Я до сих пор помню тот прент. В одном месте он был слегка расплющен. В расплющенной части было отверстие с резьбой. Запор ввинчивался специальным ключом, который невозможно подобрать. Делал тот запор с секретом дядя Коля Единак.
С сорок девятого отец занимался пчеловодством, о чем я уже писал. Мед сливал в большие молочные фляги, которые в те годы были дефицитом. Будучи в Могилеве отец присмотрел у старьевщика во дворе почти новую алюминиевую молочную флягу. Дно зияло продольным разрезом, оставленным острым топором. Купил по дешевке, практически по цене металлолома.
Поехал с бидоном на станцию, в МТС.
– Коля! Этот бидон можно заварить или запаять?
– Можно. Аллюминий сваривают только в Кишиневе, может быть уже и в Бельцах. Но везти туда - себе дороже, плюс работа. Можно паять, но нужен специальный припой. Но он не прочный, отвалится.
– А как закрыть эту дыру?
– Проще заклепать, - ответил Николай Яковлевич, старательно отковывая на наковальне топор диковинной формы.- Оставь, вон там в углу, будет время - заклепаю.
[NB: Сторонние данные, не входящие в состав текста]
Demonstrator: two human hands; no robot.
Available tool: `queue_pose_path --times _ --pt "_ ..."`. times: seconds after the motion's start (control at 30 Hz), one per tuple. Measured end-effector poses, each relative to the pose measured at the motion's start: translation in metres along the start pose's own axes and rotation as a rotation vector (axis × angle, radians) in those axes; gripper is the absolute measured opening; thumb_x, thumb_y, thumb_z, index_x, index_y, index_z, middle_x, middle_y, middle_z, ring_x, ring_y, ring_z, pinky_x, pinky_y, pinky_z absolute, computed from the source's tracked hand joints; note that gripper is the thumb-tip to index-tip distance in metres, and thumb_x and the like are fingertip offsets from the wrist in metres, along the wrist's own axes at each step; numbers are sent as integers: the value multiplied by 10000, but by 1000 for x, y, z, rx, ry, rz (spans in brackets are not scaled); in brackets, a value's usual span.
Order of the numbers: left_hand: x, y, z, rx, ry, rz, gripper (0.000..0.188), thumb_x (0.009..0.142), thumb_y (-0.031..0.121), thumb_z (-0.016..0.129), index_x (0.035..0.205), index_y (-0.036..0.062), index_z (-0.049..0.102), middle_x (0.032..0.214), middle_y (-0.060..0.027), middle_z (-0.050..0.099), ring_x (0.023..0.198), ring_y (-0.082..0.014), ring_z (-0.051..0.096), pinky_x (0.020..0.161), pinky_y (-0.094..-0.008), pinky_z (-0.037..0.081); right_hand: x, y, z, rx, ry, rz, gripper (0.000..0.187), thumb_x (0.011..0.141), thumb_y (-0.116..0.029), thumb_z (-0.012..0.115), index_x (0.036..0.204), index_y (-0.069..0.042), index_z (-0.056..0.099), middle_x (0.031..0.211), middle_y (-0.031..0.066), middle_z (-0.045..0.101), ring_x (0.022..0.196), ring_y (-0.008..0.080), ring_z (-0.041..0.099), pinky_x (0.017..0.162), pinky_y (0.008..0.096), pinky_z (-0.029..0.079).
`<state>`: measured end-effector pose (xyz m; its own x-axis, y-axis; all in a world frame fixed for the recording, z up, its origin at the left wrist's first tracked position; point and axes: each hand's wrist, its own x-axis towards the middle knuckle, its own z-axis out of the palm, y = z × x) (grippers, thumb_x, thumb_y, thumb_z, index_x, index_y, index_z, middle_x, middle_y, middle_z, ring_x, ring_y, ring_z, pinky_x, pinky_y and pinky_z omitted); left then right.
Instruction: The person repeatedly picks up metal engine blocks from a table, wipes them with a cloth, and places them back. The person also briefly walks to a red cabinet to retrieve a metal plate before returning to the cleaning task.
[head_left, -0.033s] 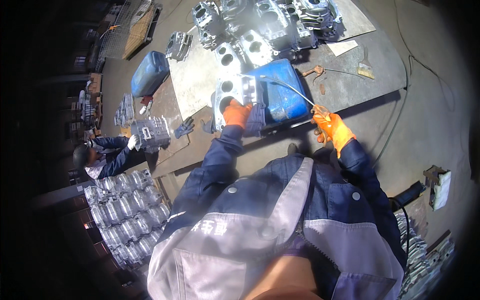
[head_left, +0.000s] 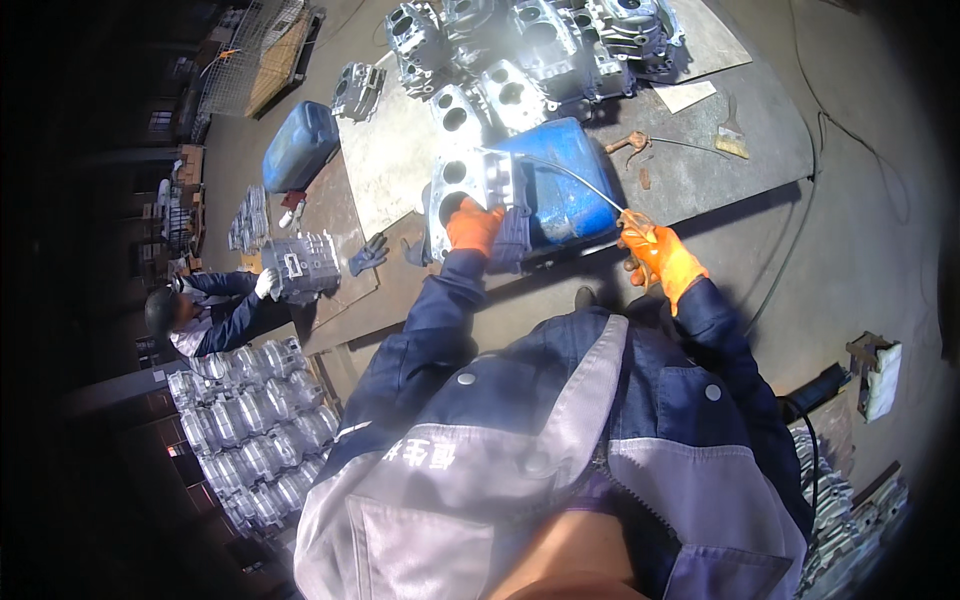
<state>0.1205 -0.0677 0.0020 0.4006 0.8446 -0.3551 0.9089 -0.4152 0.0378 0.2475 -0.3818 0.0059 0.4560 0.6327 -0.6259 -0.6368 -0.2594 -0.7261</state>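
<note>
In an orange glove, my left hand [head_left: 474, 227] grips a silver cast-metal engine block [head_left: 455, 172] by the edge of its near bore, the fingertips hidden inside. The block stands on the table's near edge, against a blue plastic jerrycan [head_left: 570, 190] lying on its right. My right hand [head_left: 668, 262], also in an orange glove, is closed around an air blow gun [head_left: 640, 222]. Its long thin nozzle [head_left: 580, 178] reaches left over the jerrycan to the upper part of the block.
More engine blocks [head_left: 545, 45] crowd the far side of the metal table [head_left: 760, 150]. Another blow gun [head_left: 634, 142] and a brush [head_left: 732, 142] lie to the right. At left, a co-worker [head_left: 215, 305] handles a block [head_left: 305, 265]; stacked castings [head_left: 255, 430] stand nearby. A hose [head_left: 800, 250] hangs at right.
My right hand and the blow gun have shifted very slightly left. My left hand and the engine block stay in place.
</note>
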Motion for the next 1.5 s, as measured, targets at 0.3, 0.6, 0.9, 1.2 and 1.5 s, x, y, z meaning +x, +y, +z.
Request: queue_pose_path --times 0.3,0.6,0.9,1.2,1.5 --pt "3 -5 7 -28 52 11 699 787 587 694 1210 42 584 1162 -253 664 1118 -413 627 949 -458 491 1 -10 8 -73 15 44 361 949 -236 661 1239 -30 602 951 53 644 663 149 608 502 283 497" --pt "6 -8 11 -19 61 28 693 786 590 703 1184 35 584 1153 -261 667 1119 -414 626 940 -464 491 -13 2 -3 -70 3 91 403 937 -314 650 1254 -71 593 1026 56 642 641 149 603 455 290 487" --pt "11 -9 13 -14 49 43 727 782 611 684 1208 32 578 1164 -254 666 1119 -415 626 952 -464 484 -20 8 5 -104 40 83 323 950 -244 661 1239 -104 623 867 26 622 613 139 596 465 287 492" --pt "11 -8 11 -25 41 39 747 783 615 678 1233 29 566 1179 -252 660 1128 -415 621 963 -461 480 1 -5 11 -120 54 8 339 938 -275 675 1201 -67 624 787 54 632 537 143 565 480 294 482" --pt "19 -15 2 -125 -9 122 836 774 637 688 1207 -70 578 1160 -253 668 1071 -376 649 950 -405 497 -17 5 11 -98 -27 43 353 941 -237 666 1268 -111 627 822 25 616 573 138 568 479 310 467"
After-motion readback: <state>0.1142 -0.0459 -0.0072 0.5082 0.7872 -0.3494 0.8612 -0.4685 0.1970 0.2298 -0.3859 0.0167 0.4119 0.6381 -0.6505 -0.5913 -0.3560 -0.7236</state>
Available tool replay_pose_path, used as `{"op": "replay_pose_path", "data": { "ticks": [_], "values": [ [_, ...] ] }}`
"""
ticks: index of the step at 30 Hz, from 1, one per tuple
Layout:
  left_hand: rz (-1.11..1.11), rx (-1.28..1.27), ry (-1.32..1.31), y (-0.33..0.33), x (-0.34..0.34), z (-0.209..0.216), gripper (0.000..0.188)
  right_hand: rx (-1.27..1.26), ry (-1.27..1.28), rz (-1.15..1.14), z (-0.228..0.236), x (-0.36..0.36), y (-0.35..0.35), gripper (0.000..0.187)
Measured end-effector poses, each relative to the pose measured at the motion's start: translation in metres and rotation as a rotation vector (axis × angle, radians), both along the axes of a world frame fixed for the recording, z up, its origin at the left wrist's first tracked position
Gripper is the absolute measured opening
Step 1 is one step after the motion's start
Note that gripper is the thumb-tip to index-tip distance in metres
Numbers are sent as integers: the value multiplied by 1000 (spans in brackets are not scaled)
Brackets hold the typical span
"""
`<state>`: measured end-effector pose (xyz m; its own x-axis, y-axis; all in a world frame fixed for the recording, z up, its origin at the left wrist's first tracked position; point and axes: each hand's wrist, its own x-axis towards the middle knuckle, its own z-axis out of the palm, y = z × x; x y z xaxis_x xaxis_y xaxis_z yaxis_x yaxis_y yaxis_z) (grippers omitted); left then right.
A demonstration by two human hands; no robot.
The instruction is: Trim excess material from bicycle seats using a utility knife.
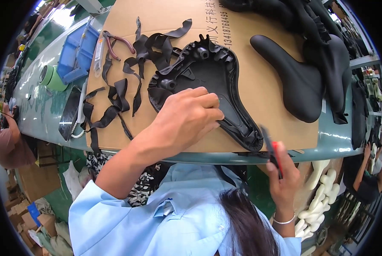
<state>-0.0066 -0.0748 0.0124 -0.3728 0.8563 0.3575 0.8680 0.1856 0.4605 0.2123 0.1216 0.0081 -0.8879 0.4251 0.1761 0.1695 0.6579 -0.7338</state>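
Note:
A black bicycle saddle (212,77) lies upside down on a cardboard sheet, its hollow underside up and its narrow nose toward me at the right. Black cover material is gathered in folds round its rim. My left hand (191,113) is over the saddle's near side, fingers curled and pinched together; what they grip is hidden. My right hand (282,179) is closed round a red-and-black utility knife (275,154), just right of the nose. The blade points up and away from me, apart from the saddle.
Cut black strips (118,98) are strewn on the cardboard (242,38) at left, near red-handled pliers (114,45). A blue bin (76,53) and green roll (52,78) stand farther left. Black saddles (289,79) lie at right. Other people are at both sides.

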Motion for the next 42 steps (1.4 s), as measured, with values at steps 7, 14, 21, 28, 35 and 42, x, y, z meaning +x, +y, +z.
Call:
{"op": "replay_pose_path", "data": {
  "ticks": [7,14,21,28,35,42],
  "values": [
    [23,0,-108,5,-4,-11,11,474,-97,408,19,-45,-5,55],
    [26,-4,-103,3,-6,-13,11,754,-228,542,41,-53,13,65],
    [211,11,-281,11,3,-13,10,323,-230,396,56,-43,47,57],
    [-38,-176,-543,63,-36,-8,18,-788,-184,-34,24,-41,-15,56],
    [8,-133,-805,64,-47,-4,16,-1153,-349,-2,28,-61,-30,51],
    [-72,337,-1511,51,-56,-13,9,-1158,-419,147,53,-60,-48,57]
  ]
}}
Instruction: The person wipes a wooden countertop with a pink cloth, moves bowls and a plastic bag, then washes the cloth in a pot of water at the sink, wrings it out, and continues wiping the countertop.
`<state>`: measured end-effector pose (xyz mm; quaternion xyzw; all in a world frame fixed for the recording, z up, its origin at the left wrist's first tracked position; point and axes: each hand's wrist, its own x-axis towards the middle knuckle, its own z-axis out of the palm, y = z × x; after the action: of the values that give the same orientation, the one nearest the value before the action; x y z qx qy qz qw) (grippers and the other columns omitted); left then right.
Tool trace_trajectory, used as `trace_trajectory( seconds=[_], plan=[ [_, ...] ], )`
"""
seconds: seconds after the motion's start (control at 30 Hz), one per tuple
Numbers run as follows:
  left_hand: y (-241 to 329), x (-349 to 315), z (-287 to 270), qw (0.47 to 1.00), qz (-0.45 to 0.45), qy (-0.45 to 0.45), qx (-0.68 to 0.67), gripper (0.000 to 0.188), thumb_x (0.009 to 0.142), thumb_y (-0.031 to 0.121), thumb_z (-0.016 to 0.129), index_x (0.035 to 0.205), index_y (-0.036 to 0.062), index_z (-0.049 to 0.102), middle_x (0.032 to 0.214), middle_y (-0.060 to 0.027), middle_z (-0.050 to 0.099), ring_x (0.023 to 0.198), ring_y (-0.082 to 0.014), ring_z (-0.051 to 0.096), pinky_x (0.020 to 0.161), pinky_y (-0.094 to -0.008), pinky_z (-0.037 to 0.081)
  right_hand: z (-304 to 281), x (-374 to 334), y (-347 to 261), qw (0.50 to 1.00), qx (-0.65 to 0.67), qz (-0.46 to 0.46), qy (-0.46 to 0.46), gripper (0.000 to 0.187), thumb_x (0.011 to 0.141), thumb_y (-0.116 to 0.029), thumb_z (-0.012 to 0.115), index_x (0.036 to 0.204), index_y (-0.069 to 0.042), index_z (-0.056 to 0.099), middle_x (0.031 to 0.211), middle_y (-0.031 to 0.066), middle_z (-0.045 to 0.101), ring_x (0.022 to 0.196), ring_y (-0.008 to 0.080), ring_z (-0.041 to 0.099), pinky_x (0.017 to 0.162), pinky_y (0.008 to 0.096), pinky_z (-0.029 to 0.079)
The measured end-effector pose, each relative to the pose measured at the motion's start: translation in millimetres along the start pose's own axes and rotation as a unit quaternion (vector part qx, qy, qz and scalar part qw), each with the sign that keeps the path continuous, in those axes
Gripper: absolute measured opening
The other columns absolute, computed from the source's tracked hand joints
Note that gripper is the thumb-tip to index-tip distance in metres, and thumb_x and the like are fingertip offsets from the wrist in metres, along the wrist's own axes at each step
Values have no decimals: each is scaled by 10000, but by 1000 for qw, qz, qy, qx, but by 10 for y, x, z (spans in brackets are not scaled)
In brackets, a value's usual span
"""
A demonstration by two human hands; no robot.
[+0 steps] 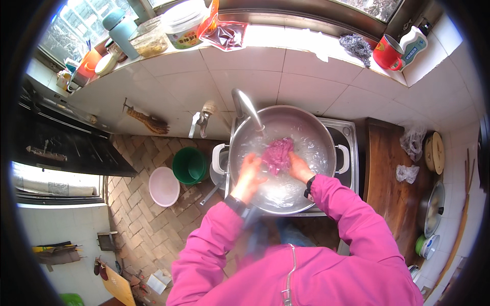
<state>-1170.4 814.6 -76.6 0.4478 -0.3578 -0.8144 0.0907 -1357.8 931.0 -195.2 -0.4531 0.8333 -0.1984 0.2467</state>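
A crumpled pink cloth (278,154) lies in the water of a large steel pot (334,140) with white side handles. My right hand (300,168) grips the cloth's right edge, its fingertips partly hidden behind the fabric. At the cloth's left edge, my left hand (248,176) is over the water with thumb and fingers apart; it is slightly blurred. A curved metal faucet (249,109) reaches over the pot's back rim, its spout above the water. Ripples and bright glare cover much of the water.
The pot rests on a metal sink (349,131). To its right stands a wooden counter (380,168) with plastic bags (412,140). On the floor at left are a green bucket (189,166) and a pale pink basin (164,186). A windowsill (291,38) holds containers and a red mug (387,52).
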Motion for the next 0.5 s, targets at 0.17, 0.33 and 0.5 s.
trace_trajectory(
  seconds=[0.17,0.33,0.5],
  plan=[
    [-28,-184,188,1000,-17,-17,10,792,880,417,558,1463,114,115,1513,-130,118,1387,-366,113,949,-575,389,-257,-1,-62,993,27,47,-107,471,753,-56,596,1211,-14,495,1005,178,637,919,309,633,785,376,508],
    [-66,-144,350,996,-59,-68,-15,769,838,692,386,1407,188,269,1454,-80,295,1320,-335,306,911,-683,297,-637,-146,-500,867,462,136,-126,318,881,-169,529,1165,-29,561,1078,125,622,923,225,622,786,331,515],
    [-218,145,394,986,-49,-150,-51,851,785,810,282,1187,114,562,1206,-78,543,1054,-269,547,884,-508,402,-1145,-613,-1112,840,518,-63,-151,288,850,-215,597,1078,-43,556,976,74,599,852,150,603,710,275,504]
  ],
)
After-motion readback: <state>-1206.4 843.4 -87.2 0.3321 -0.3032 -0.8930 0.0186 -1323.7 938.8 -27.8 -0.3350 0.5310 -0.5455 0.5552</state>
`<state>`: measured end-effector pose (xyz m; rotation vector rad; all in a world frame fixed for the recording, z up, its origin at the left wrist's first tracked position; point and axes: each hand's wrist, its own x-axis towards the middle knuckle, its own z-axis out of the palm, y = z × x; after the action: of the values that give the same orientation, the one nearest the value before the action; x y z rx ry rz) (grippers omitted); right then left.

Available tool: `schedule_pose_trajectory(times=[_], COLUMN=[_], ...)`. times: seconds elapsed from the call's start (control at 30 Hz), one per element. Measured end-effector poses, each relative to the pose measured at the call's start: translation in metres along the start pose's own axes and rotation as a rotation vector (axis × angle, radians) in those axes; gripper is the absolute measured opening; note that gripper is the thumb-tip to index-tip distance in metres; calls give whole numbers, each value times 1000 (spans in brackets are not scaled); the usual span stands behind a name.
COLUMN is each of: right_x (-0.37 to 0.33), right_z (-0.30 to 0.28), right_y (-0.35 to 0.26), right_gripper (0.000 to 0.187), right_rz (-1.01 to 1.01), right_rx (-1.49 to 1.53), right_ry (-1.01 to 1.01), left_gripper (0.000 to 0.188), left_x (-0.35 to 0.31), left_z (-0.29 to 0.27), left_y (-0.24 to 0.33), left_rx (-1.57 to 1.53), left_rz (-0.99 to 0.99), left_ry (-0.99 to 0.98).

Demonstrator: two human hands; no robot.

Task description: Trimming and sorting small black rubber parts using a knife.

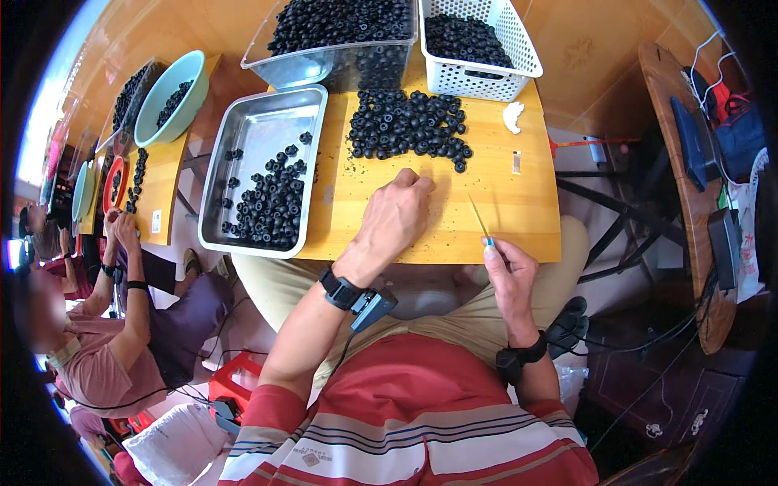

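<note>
Many black pieces point(401, 121), one slim tool point(476, 212)

Right of centre in the frame, the right hand point(509, 271) grips the slim tool near its blue end, thumb against fingers, the shaft slanting toward the upper left above the yellow tabletop point(519, 211). At centre, the left hand point(395, 212) curls with its back upward, just below the loose heap of black pieces; I cannot tell whether it pinches one. Left of centre, a metal tray point(251, 125) holds more of them, mostly in its lower half. At upper right of centre lies a white scrap point(512, 117). Beyond, a full clear bin point(246, 63) stands at the top centre beside a white perforated basket point(486, 86). At far left, a co-worker point(105, 356) sits with hands together, below a pale green basin point(148, 113) containing black pieces.
</note>
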<state>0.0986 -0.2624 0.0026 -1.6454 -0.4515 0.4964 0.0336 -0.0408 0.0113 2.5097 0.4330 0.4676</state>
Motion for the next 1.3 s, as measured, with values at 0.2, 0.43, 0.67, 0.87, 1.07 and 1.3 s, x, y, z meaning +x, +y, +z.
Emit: schedule_pose_trajectory(times=[0.2,0.43,0.67,0.87,1.07,1.3], right_x=[-1,0,0,-2,-2,-1], right_z=[4,12,25,31,32,31], right_y=[-2,-3,-9,-12,-14,-17], right_gripper=[29,31,31,29,28,26], right_rz=[0,-60,-93,-157,-210,-321], right_rx=[-8,-49,-60,-84,-153,-245], right_ry=[0,-18,-80,-114,-131,-108], left_gripper=[24,15,12,14,16,18], left_x=[-16,-29,-43,-48,-52,-59], left_z=[-1,-5,-5,1,-1,3], left_y=[-3,-9,-3,0,12,10], left_rx=[-547,-1315,-1901,-2025,-2086,-2086], left_rz=[-176,-441,-711,-674,-639,-582], left_ry=[-16,-69,-55,-10,-19,-23])
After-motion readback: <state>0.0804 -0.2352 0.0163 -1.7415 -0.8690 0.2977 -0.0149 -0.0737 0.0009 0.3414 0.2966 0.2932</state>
– А что ты так старательно отковываешь?
– Барду, брат. Плотник знакомый из Тырново заказал.
– И долго еще будешь ковать?
– Тут еще на полтора часа работы. Зато какая красавица получится!
– Сколько ты с него возмешь за эту барду?
– Десять рублей.
– Коля! Я тебе вот сейчас даю десять рублей, только заклепай сразу.
– Брат! Тебе не понять! Барда - это произведение. Мне интересно самому. Оставь бидон. Придешь завтра, послезавтра. Будет готов.
Через несколько дней отец, будучи в Дондюшанах, зашел в МТС.